注入マカロニ」を調理するロッシーニの姿は、食通の貴族フュルベール・デュモンテイユの手で、次のように描写されている。

「その時、ロッシーニがデリケートで太り気味の手に、銀の注入器を握りしめて現れた。トリュフのピュレの詰まったそれで、彼はパスタの円筒の一つ一つに、この比類のないソースを忍耐強く注入していった。そして、それらをあたかも揺り籠の中へ赤ん坊を戻すように、キャスロールの中に置いていった。

ロッシーニは、お気に入りの料理を見守りながら、その場に恍惚として佇んでいた。マカロニの立てる軽やかな囁きを、神曲の妙なる調べのように耳を傾けながら。

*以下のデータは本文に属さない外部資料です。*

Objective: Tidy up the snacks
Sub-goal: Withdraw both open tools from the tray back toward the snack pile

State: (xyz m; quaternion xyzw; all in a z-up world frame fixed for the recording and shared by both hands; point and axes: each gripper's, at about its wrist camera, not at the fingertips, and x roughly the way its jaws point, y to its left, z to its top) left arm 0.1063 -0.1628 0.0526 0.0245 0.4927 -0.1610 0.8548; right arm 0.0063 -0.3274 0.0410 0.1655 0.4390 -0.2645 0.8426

この料理に並々ならぬ自信を持っていた、ロッシーニ。彼は

「《セビリャの理髪師》序曲や《ギヨーム・テル(ウィリアム・テル)》の三重唱の事をとやかく言おうと《モーゼ》より《ローエングリン》が好きと言おうと勝手だが、マカロニの調理法について私に意見できる者はいない」

と述べ、自分の考案したマカロニ調理を皇帝ナポレオン3世に食べさせるよう、テュイルリー宮殿の給仕長に命じたと伝えられる。